Skip site navigation (1)Skip section navigation (2)
Date:      Fri, 24 Feb 2023 06:42:05 -0800
From:      Rick Macklem <rick.macklem@gmail.com>
To:        Gleb Smirnoff <glebius@freebsd.org>
Cc:        Rick Macklem <rmacklem@freebsd.org>, bz@freebsd.org, jamie@freebsd.org,  src-committers@freebsd.org, dev-commits-src-all@freebsd.org,  dev-commits-src-main@freebsd.org
Subject:   Re: git: ef6fcc5e2b07 - main - nfsd: Add VNET_SYSUNINIT() macros for vnet cleanup
Message-ID:  <CAM5tNy4yg0PUdWmPg2qtWew8kFzzL8mwe3UUZpAwCDX8NOtKAQ@mail.gmail.com>
In-Reply-To: <Y/gqLrIPQGcuWhTr@FreeBSD.org>
References:  <202302202112.31KLCfQB080359@gitrepo.freebsd.org> <Y/Uz5B6ywWjaa1TB@FreeBSD.org> <CAM5tNy6KFzCarKWze4mjbnqsERUoshHFfZeXzZMF3RurVKf7TA@mail.gmail.com> <Y/cHpcn/1S3Q0Swa@FreeBSD.org> <CAM5tNy6raj72UdmN%2BmFAzWOR%2BzFEV-eMWU6%2BXcSrjKXycu1BBw@mail.gmail.com> <Y/gqLrIPQGcuWhTr@FreeBSD.org>

next in thread | previous in thread | raw e-mail | index | archive | help
On Thu, Feb 23, 2023 at 7:08 PM Gleb Smirnoff <glebius@freebsd.org> wrote:
>
>   Rick,
>
> On Thu, Feb 23, 2023 at 05:56:06AM -0800, Rick Macklem wrote:
> R> > This one actually doesn't look correct to me. What happens here is that the sysctls
> R> > will affect only the default VNET.
> R> >
> R> Yes, but the sysctls are mostly useless anyhow. I don't know how to make them
> R> work in a prison. (I know how to use SYSCTL_FLAG_VNET, but that does not
> R> work in this case.)
>
> Doesn't they work as intended in my patch D38742?
Yes, and my pretty trivial D38748 does as well. What I was trying to
say above was
"I don't know how to vnet sysctls done under a SYSCTL_ADD_NODE()".. One of
those also exists in the krpc.

>
> R> > I think the VNET-itezation of this file went a bit wrong. You don't need to convert
> R> > static structures to malloced when you VNET-ize a module. The infrastructure should
> R> > take care of memory management.
> R> >
> R> Not if you want to keep the vnet footprint small. This was necessary
> R> so that nfsd.ko
> R> (and friends) will load dynamically. Without the conversion to
> R> mallocs, it would complain
> R> the vnet was out of memory when nfsd.ko tried to load.
> R> (I'm sure I didn't need to do all of them, but it made sense to keep
> R> the vnet footprint
> R> as small as possible.)
> R> > The dynamic sysctl context seems to be unneeded from the very beginning. It was
> R> > always attached to the static softc. Suggested patch:
> R> >
> R> > https://reviews.freebsd.org/D38742
> R> >
> R> I'll look at it, but if it stops malloc'ng softc, then I will be
> R> worried w.r.t. vnet footprint and
> R> dynamic loading. (Note that the structure has an array of hash list
> R> pointers in it, so it
> R> is rather large.
>
> Replying to you and Bjoern's email too here. Well, if we want a fully blown
> virtualized network stack, and this is what VIMAGE is, then, well, we need a
> full chunk of memory to keep a network stack data. So, if there is a limit
> there, (Bjoern mentioned 8k) then this limit needs to be increased as more
> and more subsystems are virtualized. I also don't see how we actually save
> any memory using malloc(9) instead of using memory provided by VIMAGE? The
> kmem use would be roughly the same if not worse. What exactly are we saving
> here?
>
I know nothing about the internals of VIMAGE, so I'll leave that to
others to discuss.
I will point out that I do not see any disadvantage to using malloc().

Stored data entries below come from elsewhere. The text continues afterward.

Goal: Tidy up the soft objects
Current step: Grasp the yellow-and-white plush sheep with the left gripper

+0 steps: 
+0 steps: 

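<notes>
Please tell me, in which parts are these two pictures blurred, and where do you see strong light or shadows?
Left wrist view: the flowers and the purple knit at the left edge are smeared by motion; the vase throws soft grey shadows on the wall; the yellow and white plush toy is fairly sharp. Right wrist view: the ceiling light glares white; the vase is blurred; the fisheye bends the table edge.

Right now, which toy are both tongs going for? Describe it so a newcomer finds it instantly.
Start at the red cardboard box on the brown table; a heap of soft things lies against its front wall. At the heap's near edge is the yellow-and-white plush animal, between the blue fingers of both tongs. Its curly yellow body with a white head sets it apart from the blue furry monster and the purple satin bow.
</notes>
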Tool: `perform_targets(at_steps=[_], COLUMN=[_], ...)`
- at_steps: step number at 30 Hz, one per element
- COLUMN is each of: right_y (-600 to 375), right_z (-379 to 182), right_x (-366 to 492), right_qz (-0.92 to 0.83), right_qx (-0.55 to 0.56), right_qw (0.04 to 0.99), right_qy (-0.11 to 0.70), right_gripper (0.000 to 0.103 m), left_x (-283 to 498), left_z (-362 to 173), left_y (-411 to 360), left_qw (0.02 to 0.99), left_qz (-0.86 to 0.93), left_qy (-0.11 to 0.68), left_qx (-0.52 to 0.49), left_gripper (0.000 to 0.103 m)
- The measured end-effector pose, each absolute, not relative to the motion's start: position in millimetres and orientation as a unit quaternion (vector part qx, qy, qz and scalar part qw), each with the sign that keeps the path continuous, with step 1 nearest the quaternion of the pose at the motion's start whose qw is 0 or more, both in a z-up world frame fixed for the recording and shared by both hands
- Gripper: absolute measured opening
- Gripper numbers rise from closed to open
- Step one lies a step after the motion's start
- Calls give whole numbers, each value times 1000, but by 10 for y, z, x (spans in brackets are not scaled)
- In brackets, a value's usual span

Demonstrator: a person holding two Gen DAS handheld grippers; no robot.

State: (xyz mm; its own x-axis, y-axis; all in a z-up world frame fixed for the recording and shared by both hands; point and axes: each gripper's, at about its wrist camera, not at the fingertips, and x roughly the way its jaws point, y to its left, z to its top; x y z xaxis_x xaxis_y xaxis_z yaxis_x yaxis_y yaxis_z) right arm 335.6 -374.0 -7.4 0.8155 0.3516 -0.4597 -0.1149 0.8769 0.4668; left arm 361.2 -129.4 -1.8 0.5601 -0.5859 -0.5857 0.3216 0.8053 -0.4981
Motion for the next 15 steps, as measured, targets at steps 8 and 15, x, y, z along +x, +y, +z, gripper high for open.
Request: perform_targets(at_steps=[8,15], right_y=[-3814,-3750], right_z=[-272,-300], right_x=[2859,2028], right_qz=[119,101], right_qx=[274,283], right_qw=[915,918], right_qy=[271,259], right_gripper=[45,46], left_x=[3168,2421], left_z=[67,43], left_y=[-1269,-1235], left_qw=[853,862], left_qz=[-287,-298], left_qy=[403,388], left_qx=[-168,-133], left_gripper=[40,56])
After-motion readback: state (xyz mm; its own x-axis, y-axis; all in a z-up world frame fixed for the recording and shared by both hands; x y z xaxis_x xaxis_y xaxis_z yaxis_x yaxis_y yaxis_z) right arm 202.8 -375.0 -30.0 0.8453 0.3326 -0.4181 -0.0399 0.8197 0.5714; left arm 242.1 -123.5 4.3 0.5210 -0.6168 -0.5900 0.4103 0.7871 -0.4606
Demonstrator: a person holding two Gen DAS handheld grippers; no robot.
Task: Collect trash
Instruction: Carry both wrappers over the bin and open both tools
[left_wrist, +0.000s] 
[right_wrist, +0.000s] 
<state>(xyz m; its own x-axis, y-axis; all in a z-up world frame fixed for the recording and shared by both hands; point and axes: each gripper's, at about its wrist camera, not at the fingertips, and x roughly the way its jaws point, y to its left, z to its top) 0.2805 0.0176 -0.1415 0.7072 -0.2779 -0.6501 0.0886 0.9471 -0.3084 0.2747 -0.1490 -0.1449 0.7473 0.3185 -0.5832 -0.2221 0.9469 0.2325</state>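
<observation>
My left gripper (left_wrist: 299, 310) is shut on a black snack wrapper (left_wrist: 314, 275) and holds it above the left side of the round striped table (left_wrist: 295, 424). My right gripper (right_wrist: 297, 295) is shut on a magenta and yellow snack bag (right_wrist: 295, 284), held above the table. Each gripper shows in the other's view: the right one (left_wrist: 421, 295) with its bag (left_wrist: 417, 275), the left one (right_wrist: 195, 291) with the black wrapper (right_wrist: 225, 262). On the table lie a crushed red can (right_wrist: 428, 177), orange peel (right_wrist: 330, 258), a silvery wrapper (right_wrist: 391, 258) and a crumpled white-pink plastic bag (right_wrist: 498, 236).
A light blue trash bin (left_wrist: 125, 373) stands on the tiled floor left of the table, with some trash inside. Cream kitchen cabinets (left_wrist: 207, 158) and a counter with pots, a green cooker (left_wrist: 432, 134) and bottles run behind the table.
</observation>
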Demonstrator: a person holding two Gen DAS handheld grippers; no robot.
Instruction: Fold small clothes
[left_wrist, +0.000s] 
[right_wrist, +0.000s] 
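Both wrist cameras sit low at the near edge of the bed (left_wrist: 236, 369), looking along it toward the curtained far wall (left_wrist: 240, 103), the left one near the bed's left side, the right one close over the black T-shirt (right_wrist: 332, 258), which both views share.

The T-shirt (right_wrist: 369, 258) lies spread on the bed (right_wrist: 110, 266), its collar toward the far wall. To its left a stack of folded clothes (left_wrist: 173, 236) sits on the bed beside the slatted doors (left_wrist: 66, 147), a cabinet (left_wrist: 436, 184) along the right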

> R> Another reason (along with dynamic loading of the modules) for keeping
> R> the foot print
> R> small is to try and keep the jails that do not use nfsd(8) and friends
> R> lightweight.
> R> When I originally coded it, I put it under a kernel option called
> R> VNET_NFSD (still in
> R> kern_jail.c at this time), but others felt that a new kernel option
> R> wasn't desirable,
> R> (There is a lot of discussion under D37519. The downside of discussions that
> R> happen in phabricator is that not as many people see them. I started an email
> R> thread on freebsd-current@, but it quickly migrated to D37519. Just
> R> the way things
> R> currently happen.)
>
> I briefly looked into D37519 and didn't find any discussion over memory
> footprint and savings. I agree that a kernel option of VNET_NFSD is undesirable.
> The global option VIMAGE shall control that and nothing else.
>
Well, there was a discussion of how to gte nfsd.ko to load dynamically (after
I found out it would not) somewhere. The answer was basically "malloc arrays and
big data structures", which worked and I am fine with.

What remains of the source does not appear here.